LIBXSMM Application Programming Interface (API) delivers functionality conceptionally in two steps, i.e., "dispatch", which JIT-compiles a kernel by selecting the optimal placement of instructions for a particular set of operands and returns a function pointer, and "invoke", which calls that function pointer with the actual operands.
The basic pattern is:
// Get the shape of the operands to build the right operand
op_shape = libxsmm_create_<op>_shape(matrix dimensions, leading dimensions, data types);
// Define a new kernel
libxsmm_xsmmfunction kernel = {NULL};
// Dispatch (JIT compile or retrieve the previously compiled function)
kernel.<op> = libxsmm_dispatch_<op>(op_shape, FLAGS);
// Prepare the execution parameters
libxsmm_<op>_param op_param;
op_param.?.? = op parameters
// Call the kernel
kernel.<op>(&op_param);
The <op>
pattern is different, depending on the operation group you want to call.

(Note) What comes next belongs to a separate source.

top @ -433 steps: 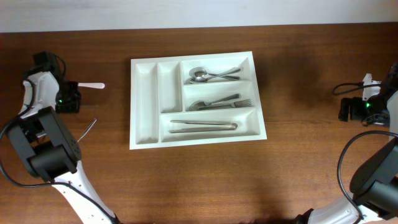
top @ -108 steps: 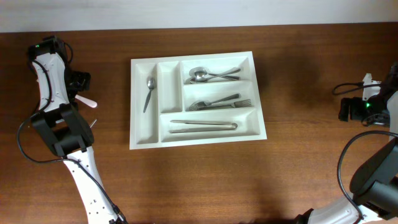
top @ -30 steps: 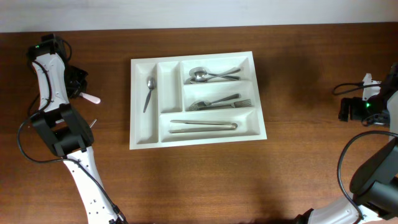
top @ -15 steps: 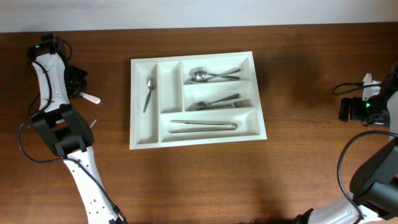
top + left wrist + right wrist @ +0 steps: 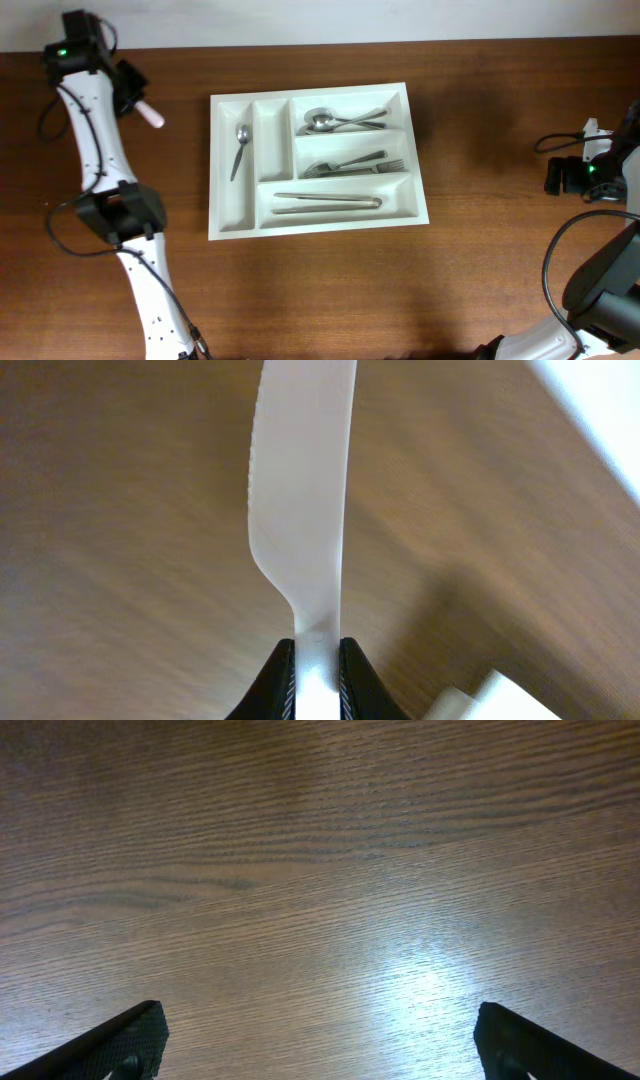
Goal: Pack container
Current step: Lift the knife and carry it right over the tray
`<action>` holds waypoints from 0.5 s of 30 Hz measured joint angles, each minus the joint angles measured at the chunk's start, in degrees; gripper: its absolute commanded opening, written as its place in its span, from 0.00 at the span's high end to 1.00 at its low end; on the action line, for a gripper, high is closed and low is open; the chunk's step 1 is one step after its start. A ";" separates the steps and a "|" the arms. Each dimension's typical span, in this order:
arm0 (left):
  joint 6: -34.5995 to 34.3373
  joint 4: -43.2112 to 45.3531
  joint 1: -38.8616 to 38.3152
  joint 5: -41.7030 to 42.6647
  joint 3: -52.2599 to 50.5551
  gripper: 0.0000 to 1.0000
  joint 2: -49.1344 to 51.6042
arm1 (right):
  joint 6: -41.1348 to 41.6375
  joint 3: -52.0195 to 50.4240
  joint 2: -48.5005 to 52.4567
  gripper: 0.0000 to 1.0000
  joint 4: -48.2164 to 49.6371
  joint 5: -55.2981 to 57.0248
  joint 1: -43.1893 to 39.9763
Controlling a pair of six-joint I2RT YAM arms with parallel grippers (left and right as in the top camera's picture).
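Note:
The white container (image 5: 222, 225) lies mid-table. A metal spoon (image 5: 239, 150) rests in its leftmost narrow compartment, while spoons (image 5: 340, 120), forks (image 5: 355, 164) and long metal pieces (image 5: 328, 202) fill the three crosswise ones. At the far left back, my left gripper (image 5: 128, 90) is shut on a white plastic knife (image 5: 151, 114), held above the table and pointing toward the container. The left wrist view has the knife (image 5: 300, 500) clamped between my left gripper (image 5: 317, 672) fingers. My right gripper (image 5: 558, 177) stays at the right edge; in its own view the right gripper (image 5: 320, 1045) is open over bare wood.
The second narrow compartment (image 5: 270, 140) holds nothing. Cables (image 5: 560, 143) trail beside the right arm. The left arm's base (image 5: 120, 215) stands left of the container. A blurred white corner (image 5: 495, 698) shows low right in the left wrist view.
The left gripper has lifted the white knife off the table and swung it toward the back; the arm now stretches taller. The right arm has not moved.

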 measured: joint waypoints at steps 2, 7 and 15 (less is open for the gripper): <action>1.53 -0.04 -2.34 0.68 1.18 0.98 -0.42 | 0.02 0.00 0.00 0.01 0.00 0.00 0.00; 4.37 -0.42 -9.33 2.47 1.27 0.98 -0.66 | 0.04 0.00 0.00 0.01 0.00 0.00 0.00; 5.57 -3.28 -20.02 3.50 1.27 0.98 -0.74 | -0.02 0.00 0.00 0.01 0.00 0.00 0.00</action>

There are four operation groups:
meltw_unary
: For element-wise operations with a single input and a single output (ex. ReLU).melw_binary
: For element-wise operations with two inputs and a single output (ex. Add, Sub).meltw_ternary
: For element-wise operations with three inputs and a single output (ex. ??).gemm
orbrgemm
: For matrix multiplication operations with three inputs and a single output (ex. GEMM, BRGEMM).
In any of those operations:
- The output can alias with one of the inputs (ex. accumulation, in-place operations).
- If one input has a lower rank than the other, and the dimensions are compatible, a broadcast is performed before the operation.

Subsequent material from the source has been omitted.